▶ Task details: For every line in the entries that contains "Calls", show the whole line.

Stored data entries:
"""
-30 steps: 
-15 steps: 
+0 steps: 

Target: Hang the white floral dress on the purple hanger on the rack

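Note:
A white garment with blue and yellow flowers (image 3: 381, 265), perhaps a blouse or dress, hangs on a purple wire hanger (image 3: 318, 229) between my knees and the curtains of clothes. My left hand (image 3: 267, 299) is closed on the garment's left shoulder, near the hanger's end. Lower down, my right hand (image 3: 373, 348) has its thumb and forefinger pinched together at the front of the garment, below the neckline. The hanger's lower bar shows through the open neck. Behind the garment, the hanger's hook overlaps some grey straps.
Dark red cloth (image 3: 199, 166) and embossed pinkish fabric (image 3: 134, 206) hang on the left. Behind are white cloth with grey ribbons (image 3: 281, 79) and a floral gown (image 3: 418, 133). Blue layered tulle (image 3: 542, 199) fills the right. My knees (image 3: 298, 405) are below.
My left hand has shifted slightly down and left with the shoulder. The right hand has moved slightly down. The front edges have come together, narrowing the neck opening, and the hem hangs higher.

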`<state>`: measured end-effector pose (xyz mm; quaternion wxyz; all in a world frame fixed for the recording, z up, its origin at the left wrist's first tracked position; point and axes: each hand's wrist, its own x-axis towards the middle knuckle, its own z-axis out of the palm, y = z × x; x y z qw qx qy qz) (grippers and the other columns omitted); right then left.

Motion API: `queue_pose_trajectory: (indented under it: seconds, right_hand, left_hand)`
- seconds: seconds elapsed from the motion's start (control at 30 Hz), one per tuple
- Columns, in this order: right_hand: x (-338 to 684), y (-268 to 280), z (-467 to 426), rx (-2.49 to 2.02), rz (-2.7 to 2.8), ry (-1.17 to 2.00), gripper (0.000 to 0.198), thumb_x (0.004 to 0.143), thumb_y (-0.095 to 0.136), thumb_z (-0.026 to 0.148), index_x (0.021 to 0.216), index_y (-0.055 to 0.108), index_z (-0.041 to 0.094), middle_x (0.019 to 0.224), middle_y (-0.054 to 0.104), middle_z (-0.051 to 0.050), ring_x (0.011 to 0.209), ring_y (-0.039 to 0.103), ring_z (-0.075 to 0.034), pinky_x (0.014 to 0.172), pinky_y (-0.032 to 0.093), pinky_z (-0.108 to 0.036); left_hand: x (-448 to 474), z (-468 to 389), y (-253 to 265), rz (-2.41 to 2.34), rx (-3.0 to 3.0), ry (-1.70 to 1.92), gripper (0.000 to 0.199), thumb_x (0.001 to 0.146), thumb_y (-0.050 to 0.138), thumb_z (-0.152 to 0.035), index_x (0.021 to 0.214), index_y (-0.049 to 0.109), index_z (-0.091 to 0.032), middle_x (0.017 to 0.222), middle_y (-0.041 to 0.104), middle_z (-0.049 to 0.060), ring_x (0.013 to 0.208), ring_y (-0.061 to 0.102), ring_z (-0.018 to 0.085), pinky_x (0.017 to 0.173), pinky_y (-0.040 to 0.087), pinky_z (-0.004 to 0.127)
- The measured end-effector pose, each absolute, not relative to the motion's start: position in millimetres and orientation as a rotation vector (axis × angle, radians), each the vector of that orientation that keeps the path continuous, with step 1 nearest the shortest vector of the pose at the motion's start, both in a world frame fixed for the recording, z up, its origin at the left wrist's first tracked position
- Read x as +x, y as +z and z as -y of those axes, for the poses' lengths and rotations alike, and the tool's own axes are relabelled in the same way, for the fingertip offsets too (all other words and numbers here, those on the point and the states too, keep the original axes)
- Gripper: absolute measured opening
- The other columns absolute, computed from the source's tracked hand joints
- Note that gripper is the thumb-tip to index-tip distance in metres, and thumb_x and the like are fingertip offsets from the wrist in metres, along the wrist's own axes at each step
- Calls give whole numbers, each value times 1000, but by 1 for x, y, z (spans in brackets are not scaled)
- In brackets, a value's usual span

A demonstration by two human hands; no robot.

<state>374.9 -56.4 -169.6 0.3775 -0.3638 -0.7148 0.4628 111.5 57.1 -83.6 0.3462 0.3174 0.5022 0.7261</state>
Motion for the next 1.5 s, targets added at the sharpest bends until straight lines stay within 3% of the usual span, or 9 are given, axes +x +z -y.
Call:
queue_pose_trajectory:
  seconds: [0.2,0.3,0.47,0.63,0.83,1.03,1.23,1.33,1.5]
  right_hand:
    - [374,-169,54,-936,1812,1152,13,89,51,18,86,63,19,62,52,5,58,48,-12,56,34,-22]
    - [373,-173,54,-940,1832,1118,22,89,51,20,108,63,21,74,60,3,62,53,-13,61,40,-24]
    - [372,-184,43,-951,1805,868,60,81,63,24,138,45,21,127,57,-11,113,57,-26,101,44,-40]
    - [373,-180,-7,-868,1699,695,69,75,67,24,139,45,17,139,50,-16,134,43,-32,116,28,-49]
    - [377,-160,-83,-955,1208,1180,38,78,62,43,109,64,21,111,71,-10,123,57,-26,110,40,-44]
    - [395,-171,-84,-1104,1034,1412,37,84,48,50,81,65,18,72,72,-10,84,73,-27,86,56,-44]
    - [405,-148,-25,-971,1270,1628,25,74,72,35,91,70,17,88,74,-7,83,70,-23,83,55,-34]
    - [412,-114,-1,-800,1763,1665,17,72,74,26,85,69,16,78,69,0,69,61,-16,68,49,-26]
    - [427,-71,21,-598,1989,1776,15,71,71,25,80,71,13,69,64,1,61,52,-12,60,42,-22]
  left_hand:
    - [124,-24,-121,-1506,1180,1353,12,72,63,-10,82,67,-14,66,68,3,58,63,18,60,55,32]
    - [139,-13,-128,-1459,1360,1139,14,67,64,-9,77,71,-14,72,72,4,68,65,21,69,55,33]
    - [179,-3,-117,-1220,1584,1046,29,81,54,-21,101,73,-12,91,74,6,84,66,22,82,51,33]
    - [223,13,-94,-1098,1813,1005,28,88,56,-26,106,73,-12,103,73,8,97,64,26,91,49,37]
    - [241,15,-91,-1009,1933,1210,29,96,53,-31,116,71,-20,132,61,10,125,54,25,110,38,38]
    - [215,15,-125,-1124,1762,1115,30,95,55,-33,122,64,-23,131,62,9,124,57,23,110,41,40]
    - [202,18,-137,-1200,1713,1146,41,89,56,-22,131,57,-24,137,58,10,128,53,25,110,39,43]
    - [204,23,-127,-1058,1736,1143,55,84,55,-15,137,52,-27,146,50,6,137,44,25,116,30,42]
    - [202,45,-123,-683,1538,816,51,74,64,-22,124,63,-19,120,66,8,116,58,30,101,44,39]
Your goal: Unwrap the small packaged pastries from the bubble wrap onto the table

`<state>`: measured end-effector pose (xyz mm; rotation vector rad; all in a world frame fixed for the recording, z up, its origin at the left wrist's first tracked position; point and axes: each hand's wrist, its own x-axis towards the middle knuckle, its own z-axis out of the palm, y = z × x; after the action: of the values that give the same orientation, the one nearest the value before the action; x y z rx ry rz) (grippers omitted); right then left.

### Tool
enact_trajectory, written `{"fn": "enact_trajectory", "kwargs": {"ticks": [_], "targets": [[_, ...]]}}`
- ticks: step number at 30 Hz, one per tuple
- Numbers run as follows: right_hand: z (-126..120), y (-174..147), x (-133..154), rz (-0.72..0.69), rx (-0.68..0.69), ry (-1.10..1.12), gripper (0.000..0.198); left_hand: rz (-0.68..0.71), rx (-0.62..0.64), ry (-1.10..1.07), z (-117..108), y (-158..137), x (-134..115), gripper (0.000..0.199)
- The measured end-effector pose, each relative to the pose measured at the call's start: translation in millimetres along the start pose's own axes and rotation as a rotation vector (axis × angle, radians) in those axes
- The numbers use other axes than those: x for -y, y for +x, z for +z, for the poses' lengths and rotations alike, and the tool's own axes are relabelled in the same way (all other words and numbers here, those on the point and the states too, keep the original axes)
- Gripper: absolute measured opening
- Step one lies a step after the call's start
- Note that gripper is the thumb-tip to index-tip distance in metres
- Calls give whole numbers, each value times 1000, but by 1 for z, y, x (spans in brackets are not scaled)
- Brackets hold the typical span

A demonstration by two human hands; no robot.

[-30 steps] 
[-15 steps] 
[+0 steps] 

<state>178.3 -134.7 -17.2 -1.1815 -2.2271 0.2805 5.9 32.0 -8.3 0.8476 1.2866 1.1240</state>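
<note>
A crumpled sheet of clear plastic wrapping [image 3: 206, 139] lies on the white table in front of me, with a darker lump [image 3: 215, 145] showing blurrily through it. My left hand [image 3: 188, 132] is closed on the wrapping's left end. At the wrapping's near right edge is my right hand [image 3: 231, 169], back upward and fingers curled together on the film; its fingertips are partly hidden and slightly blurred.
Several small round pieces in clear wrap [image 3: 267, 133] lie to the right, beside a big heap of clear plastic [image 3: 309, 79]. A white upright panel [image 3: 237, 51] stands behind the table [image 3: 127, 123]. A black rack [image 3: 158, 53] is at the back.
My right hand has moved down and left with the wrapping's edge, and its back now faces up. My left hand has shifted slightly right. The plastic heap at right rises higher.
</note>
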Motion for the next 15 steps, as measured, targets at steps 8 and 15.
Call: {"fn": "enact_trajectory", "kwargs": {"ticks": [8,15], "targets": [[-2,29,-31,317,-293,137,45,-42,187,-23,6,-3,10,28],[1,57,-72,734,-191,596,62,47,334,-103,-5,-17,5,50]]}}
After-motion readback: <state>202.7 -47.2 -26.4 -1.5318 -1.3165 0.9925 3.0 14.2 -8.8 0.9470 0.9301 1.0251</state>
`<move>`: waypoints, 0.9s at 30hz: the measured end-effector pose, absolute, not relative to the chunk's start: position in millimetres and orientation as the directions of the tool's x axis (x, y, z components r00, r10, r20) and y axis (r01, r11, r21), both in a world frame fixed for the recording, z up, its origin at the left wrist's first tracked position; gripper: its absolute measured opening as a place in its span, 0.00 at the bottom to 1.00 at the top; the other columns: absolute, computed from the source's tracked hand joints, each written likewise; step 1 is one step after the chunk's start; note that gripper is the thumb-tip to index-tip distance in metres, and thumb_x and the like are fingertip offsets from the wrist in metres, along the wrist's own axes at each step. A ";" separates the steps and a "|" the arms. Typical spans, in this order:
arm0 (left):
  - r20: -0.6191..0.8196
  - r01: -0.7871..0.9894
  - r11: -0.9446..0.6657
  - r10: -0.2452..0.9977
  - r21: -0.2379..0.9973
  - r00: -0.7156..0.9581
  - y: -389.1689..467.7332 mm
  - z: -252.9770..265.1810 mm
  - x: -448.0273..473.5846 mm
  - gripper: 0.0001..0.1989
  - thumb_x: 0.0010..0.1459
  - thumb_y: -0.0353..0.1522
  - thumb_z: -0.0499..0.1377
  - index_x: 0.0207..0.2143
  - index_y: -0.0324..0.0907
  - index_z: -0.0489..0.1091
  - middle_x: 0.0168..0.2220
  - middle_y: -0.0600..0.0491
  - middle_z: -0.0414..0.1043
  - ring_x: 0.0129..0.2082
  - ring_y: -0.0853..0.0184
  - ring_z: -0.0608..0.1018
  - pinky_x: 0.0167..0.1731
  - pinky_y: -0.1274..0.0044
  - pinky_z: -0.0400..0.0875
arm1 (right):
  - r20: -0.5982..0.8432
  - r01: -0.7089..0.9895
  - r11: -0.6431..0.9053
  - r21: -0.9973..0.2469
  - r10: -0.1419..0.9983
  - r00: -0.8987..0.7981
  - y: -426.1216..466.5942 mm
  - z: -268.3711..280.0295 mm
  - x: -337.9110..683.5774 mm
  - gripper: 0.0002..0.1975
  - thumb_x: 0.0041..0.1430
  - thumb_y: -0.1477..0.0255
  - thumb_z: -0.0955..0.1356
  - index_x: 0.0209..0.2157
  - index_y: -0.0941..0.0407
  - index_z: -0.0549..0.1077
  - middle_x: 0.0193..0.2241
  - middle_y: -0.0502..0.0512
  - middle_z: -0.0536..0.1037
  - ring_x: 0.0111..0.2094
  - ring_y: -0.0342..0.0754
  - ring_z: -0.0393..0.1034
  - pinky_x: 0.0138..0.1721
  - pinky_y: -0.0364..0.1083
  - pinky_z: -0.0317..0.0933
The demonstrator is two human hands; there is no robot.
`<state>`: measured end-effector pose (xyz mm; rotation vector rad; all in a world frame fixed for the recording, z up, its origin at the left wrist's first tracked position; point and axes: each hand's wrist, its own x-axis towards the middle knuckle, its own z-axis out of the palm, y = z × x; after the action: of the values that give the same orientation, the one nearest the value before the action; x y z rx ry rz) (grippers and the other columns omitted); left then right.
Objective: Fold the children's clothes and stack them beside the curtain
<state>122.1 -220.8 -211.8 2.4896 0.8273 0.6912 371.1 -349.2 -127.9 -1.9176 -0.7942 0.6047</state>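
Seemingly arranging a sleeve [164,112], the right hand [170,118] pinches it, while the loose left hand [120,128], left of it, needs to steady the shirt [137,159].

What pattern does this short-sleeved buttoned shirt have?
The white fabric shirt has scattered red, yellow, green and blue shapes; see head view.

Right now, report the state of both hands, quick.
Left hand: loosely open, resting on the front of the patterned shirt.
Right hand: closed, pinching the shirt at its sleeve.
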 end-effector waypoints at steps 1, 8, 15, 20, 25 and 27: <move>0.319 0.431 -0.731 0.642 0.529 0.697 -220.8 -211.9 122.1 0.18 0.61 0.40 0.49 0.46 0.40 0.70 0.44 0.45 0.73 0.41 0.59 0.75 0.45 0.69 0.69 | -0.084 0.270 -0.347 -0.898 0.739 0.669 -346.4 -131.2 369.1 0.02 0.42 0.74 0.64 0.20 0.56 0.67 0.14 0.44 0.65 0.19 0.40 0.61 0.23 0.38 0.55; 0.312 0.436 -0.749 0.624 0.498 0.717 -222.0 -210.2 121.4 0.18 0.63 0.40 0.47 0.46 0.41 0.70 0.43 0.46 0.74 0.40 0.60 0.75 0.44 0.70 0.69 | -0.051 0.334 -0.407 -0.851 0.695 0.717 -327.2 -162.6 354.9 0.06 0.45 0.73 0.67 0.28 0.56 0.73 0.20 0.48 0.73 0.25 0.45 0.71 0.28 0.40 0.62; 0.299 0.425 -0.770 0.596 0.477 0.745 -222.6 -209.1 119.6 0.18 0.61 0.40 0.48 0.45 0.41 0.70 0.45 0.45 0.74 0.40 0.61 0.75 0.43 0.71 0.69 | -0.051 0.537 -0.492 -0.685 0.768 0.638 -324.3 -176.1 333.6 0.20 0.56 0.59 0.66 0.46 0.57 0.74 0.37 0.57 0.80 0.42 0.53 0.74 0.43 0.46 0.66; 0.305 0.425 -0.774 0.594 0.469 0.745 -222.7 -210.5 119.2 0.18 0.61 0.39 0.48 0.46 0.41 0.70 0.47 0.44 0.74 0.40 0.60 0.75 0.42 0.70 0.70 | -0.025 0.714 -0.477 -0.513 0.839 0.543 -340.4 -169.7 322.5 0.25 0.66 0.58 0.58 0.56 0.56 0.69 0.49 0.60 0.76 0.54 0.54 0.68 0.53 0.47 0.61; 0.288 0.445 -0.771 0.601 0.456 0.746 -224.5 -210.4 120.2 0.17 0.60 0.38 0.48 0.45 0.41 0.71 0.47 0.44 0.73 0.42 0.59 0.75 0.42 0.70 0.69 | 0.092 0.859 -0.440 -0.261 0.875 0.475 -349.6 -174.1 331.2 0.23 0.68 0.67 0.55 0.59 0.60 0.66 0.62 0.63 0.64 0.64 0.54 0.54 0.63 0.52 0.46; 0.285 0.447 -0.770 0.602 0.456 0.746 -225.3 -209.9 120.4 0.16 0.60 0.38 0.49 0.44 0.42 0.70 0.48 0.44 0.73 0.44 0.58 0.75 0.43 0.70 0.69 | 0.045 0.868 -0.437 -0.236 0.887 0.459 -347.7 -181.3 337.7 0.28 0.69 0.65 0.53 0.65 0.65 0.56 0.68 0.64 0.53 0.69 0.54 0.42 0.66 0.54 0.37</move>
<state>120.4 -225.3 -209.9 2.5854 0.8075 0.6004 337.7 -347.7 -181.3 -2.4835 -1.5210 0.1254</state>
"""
▶ Task response:
- Calls give whole numbers, each value times 1000, but by 1 for x, y, z (spans in brackets are not scaled)
- Calls give whole numbers, each value times 1000, but by 1 for z, y, x (spans in brackets are not scaled)

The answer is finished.